<<Download>> Download Microsoft Word Course Outline Icon Word Version Download PDF Course Outline Icon PDF Version

Updated June 2026

LLM Application Development with Python

Class Duration

35 hours of live training delivered over 5 days.

Student Prerequisites

  • Professional Python development experience
  • Familiarity with REST APIs and async programming (asyncio)
  • Working knowledge of Git
  • No prior LLM API experience required

Target Audience

Python developers building production LLM-powered features, services, or applications. Equally relevant for backend engineers building LLM API wrappers, orchestration layers, or agentic pipelines, and for data engineers and scientists turning notebook prototypes into deployed services. This is the Python-only, five-day edition of our LLM Application Development with TypeScript and Python course, with deeper coverage of Pydantic, FastAPI integration, retrieval, evaluation, and deployment.

Description

This course teaches end-to-end LLM application development in Python: from first API call to a deployed, observable, cost-controlled production service.
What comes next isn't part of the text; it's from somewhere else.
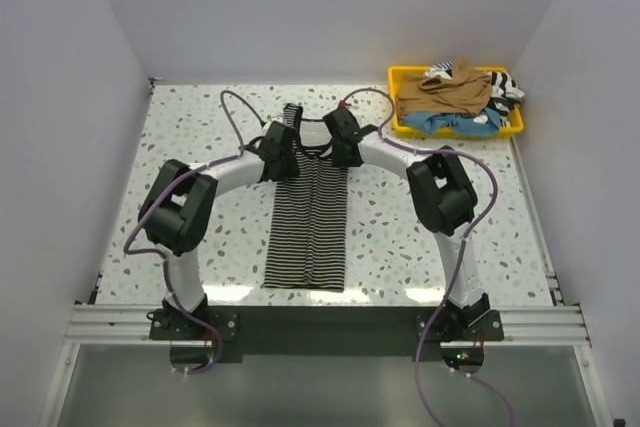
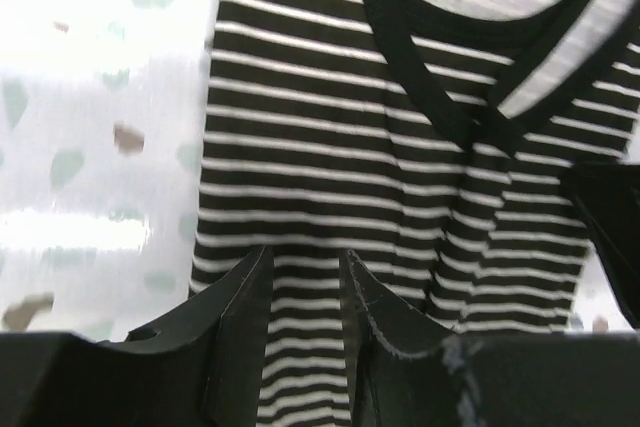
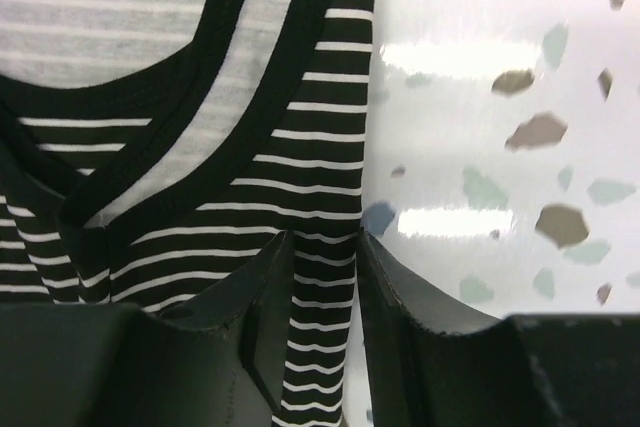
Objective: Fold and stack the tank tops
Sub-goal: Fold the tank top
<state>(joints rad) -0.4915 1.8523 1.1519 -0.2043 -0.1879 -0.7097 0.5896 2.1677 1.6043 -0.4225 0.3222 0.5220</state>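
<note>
Striped top [image 1: 305, 232] lies flat mid-table, hem at 6 o'clock, straps at 12. L gripper [image 2: 305, 259] & R gripper [image 3: 322, 239] sit at its shoulder edges, cloth in narrow jaw gaps; can't tell if clamped. Next prob: pinch both, fold toward 6. Tray [image 1: 398, 75] w/ other tops [image 1: 450, 97] at 1, not in way

The striped tank top [image 2: 330, 167] fills the middle and right of the frame; its black binding [image 2: 420, 77] crosses at upper right; speckled table [image 2: 90, 147] shows at left; at bottom centre the left gripper [image 2: 303, 259] pinches the cloth – stripes run down between its close-set fingers [image 2: 245, 317].
</note>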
Every module is grounded in the frontier model APIs as they stand in mid-2026 (the Anthropic, OpenAI, and Gemini Python SDKs against the Claude 5/4.x, GPT-5.x, and Gemini 3.x families) with patterns that transfer across providers. The core development loop comes first: sync, async, and streaming clients, versioned prompt pipelines, structured outputs validated with Pydantic, and tool calling with explicit error contracts. The course then turns components into services with FastAPI streaming over SSE and WebSockets, conversation and context window management, reliability patterns, and caching strategies, before covering RAG essentials and the evaluation discipline production apps need. The final day completes the production picture with security, observability and cost management, containerized deployment, latency engineering, and the team workflows that keep prompt changes safe at scale. Developers who want a broad survey of the field first can start with Generative AI and LLMs for Python Programmers; natural follow-ons are Production RAG Systems and Building AI Agents with Python and MCP.

Learning Outcomes

  • Integrate frontier model APIs (Anthropic, OpenAI, Gemini) in Python applications using sync, async, and streaming clients.
  • Design prompt pipelines with parameterized templates managed as versioned, reviewable code.
  • Generate structured outputs validated with Pydantic, and build tool calling pipelines with sequential and parallel invocations and explicit error contracts.
  • Build streaming LLM endpoints in FastAPI over SSE and WebSockets, managing conversation history, context window budgets, and session persistence.
  • Apply production reliability and cost patterns: retries, timeouts, fallback models, rate-limit handling, provider prompt caching, and application-level response caching.
  • Implement RAG essentials (embeddings, chunking, pgvector, hybrid search) and evaluate quality with golden datasets, regression suites, and LLM-as-judge scoring wired into CI.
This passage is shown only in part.